Your goal> Omit every picture. Return all other data as it stands.

Given material>
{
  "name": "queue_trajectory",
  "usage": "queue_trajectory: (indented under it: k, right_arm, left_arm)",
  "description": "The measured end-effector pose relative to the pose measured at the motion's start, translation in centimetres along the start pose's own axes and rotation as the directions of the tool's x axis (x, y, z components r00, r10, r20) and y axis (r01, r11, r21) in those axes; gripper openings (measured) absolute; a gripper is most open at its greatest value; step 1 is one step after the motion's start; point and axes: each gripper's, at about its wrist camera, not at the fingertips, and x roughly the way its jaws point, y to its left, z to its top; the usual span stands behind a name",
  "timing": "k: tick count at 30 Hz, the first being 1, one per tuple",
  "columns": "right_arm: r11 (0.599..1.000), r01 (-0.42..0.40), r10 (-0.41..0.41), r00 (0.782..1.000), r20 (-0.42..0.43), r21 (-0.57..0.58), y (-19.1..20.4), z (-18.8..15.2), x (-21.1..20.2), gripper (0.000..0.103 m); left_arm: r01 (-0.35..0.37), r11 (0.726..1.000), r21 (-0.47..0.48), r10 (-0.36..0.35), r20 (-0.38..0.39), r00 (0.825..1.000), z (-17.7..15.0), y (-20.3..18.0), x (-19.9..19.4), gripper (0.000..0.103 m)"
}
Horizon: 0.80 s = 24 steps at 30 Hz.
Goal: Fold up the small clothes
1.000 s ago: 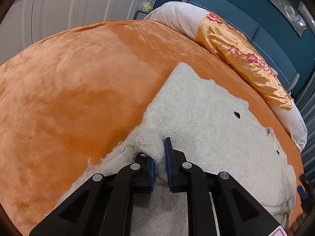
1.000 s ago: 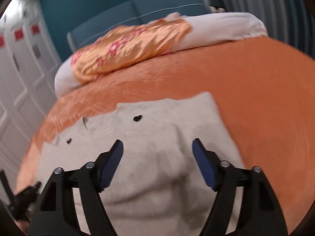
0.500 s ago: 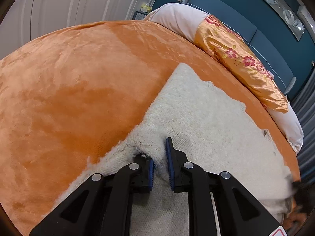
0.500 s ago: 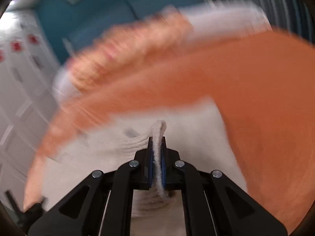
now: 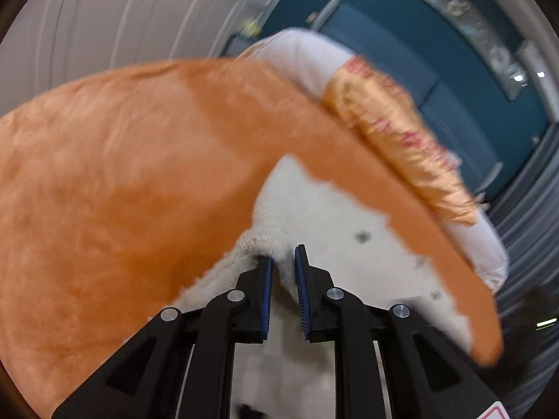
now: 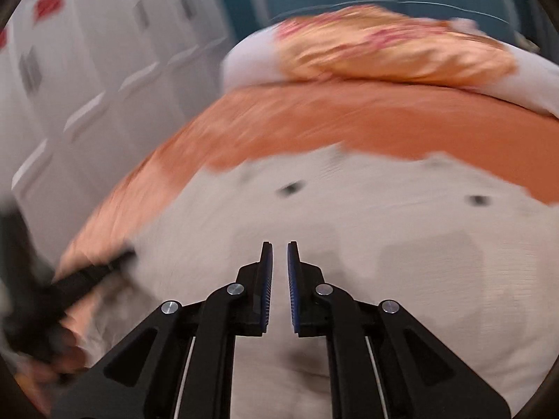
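Left wrist alone shows fingers (image 5: 265, 279) pinching the cream garment's (image 5: 332, 220) fold.

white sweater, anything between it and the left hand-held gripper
Nothing visible. The left hand-held gripper is already pinched on a fold at the edge of the white sweater, pads pressed on the knit. Only the orange blanket lies around and under it.

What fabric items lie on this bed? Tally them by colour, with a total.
Cream: 1, knitted garment
Orange: 1, bedspread
Gold floral: 1, cover
White: 1, pillow
Total: 4
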Motion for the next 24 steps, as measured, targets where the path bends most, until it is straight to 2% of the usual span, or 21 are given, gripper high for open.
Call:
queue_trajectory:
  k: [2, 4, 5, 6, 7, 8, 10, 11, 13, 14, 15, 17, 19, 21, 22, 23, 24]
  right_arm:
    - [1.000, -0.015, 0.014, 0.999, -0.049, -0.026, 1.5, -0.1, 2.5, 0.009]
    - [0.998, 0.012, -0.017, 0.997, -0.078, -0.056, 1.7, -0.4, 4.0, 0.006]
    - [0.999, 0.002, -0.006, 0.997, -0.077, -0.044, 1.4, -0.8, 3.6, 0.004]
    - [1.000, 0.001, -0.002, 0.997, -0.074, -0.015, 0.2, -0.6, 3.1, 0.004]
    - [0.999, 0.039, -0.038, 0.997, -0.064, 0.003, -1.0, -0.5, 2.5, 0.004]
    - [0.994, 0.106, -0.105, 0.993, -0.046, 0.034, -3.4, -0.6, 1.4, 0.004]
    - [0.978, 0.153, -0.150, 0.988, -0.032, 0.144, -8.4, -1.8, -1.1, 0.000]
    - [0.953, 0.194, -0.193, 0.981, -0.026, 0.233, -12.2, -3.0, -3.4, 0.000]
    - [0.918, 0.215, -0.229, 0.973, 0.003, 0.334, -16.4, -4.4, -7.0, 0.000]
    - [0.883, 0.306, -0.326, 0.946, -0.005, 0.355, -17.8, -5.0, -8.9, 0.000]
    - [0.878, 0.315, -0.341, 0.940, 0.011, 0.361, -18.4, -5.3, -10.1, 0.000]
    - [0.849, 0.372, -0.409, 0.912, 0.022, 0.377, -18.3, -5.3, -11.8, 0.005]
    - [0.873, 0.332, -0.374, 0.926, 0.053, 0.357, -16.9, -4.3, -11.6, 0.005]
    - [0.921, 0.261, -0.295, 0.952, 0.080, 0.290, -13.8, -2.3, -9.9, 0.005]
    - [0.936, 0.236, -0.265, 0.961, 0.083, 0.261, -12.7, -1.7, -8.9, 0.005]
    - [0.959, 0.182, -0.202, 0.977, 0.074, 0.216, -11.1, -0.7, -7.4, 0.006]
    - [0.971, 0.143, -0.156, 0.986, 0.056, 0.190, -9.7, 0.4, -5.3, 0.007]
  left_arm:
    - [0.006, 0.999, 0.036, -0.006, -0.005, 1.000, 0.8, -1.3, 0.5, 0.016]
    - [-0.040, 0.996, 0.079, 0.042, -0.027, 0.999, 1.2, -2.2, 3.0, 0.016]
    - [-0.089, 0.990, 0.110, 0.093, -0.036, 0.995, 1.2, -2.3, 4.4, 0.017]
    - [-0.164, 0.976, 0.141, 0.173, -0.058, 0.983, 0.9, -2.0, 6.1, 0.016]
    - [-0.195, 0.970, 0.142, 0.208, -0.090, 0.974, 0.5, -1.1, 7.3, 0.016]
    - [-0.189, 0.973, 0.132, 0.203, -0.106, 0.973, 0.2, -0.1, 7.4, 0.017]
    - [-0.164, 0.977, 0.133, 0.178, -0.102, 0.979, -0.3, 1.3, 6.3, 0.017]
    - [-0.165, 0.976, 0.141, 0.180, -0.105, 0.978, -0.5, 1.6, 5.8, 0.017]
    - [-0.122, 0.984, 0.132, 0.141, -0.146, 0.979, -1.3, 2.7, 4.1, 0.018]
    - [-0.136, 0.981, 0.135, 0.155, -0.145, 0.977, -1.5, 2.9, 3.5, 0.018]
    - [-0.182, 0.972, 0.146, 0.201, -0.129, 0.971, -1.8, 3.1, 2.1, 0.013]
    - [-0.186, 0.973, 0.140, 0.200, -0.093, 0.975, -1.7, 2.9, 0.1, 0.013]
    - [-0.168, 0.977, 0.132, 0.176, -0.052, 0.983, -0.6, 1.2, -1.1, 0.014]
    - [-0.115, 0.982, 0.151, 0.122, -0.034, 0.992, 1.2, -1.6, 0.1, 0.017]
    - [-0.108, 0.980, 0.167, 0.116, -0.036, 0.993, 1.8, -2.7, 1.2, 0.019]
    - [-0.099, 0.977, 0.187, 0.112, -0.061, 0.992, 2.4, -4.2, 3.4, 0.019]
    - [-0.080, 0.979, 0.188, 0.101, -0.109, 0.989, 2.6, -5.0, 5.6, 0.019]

Answer space>
{
  "name": "queue_trajectory",
  "usage": "queue_trajectory: (indented under it: k, right_arm, left_arm)",
  "description": "The measured end-effector pose relative to the pose measured at the motion's start, translation in centimetres along the start pose's own axes and rotation as the directions of the tool's x axis (x, y, z components r00, r10, r20) and y axis (r01, r11, r21) in those axes; gripper openings (measured) absolute; a gripper is most open at its greatest value; step 1 is one step after the motion's start; point and axes: each gripper's, at about its wrist camera, not at the fingertips, and x roughly the way its jaws point, y to its left, z to its top; the usual span stands behind a name",
  "timing": "k: tick count at 30 Hz, the first being 1, one per tuple",
  "columns": "right_arm: r11 (0.599..1.000), r01 (-0.42..0.40), r10 (-0.41..0.41), r00 (0.782..1.000), r20 (-0.42..0.43), r21 (-0.57..0.58), y (-19.1..20.4), z (-18.8..15.2), x (-21.1..20.2), gripper (0.000..0.103 m); left_arm: r01 (-0.35..0.37), r11 (0.726..1.000), r21 (-0.47..0.48), r10 (-0.36..0.35), r20 (-0.38..0.39), r00 (0.825..1.000), z (-17.7..15.0), y (-20.3..18.0), x (-19.9..19.4), gripper (0.000..0.103 m)"
}
Horizon: 0.80 s = 24 steps at 30 Hz.
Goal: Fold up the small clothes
1.000 s ago: 
1.000 s ago: 
0.500 s ago: 
0.500 s ago: 
now: 
now: 
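Left wrist alone shows fingers (image 5: 265, 279) pinching the cream garment's (image 5: 332, 220) fold.

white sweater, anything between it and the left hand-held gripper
Nothing visible. The left hand-held gripper is already pinched on a fold at the edge of the white sweater, pads pressed on the knit. Only the orange blanket lies around and under it.

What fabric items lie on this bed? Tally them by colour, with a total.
Cream: 1, knitted garment
Orange: 1, bedspread
Gold floral: 1, cover
White: 1, pillow
Total: 4
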Motion for the next 24 steps, as measured, targets where the path bends most, until it is straight to 2% of the usual span, or 21 are given, gripper high for open.
Call:
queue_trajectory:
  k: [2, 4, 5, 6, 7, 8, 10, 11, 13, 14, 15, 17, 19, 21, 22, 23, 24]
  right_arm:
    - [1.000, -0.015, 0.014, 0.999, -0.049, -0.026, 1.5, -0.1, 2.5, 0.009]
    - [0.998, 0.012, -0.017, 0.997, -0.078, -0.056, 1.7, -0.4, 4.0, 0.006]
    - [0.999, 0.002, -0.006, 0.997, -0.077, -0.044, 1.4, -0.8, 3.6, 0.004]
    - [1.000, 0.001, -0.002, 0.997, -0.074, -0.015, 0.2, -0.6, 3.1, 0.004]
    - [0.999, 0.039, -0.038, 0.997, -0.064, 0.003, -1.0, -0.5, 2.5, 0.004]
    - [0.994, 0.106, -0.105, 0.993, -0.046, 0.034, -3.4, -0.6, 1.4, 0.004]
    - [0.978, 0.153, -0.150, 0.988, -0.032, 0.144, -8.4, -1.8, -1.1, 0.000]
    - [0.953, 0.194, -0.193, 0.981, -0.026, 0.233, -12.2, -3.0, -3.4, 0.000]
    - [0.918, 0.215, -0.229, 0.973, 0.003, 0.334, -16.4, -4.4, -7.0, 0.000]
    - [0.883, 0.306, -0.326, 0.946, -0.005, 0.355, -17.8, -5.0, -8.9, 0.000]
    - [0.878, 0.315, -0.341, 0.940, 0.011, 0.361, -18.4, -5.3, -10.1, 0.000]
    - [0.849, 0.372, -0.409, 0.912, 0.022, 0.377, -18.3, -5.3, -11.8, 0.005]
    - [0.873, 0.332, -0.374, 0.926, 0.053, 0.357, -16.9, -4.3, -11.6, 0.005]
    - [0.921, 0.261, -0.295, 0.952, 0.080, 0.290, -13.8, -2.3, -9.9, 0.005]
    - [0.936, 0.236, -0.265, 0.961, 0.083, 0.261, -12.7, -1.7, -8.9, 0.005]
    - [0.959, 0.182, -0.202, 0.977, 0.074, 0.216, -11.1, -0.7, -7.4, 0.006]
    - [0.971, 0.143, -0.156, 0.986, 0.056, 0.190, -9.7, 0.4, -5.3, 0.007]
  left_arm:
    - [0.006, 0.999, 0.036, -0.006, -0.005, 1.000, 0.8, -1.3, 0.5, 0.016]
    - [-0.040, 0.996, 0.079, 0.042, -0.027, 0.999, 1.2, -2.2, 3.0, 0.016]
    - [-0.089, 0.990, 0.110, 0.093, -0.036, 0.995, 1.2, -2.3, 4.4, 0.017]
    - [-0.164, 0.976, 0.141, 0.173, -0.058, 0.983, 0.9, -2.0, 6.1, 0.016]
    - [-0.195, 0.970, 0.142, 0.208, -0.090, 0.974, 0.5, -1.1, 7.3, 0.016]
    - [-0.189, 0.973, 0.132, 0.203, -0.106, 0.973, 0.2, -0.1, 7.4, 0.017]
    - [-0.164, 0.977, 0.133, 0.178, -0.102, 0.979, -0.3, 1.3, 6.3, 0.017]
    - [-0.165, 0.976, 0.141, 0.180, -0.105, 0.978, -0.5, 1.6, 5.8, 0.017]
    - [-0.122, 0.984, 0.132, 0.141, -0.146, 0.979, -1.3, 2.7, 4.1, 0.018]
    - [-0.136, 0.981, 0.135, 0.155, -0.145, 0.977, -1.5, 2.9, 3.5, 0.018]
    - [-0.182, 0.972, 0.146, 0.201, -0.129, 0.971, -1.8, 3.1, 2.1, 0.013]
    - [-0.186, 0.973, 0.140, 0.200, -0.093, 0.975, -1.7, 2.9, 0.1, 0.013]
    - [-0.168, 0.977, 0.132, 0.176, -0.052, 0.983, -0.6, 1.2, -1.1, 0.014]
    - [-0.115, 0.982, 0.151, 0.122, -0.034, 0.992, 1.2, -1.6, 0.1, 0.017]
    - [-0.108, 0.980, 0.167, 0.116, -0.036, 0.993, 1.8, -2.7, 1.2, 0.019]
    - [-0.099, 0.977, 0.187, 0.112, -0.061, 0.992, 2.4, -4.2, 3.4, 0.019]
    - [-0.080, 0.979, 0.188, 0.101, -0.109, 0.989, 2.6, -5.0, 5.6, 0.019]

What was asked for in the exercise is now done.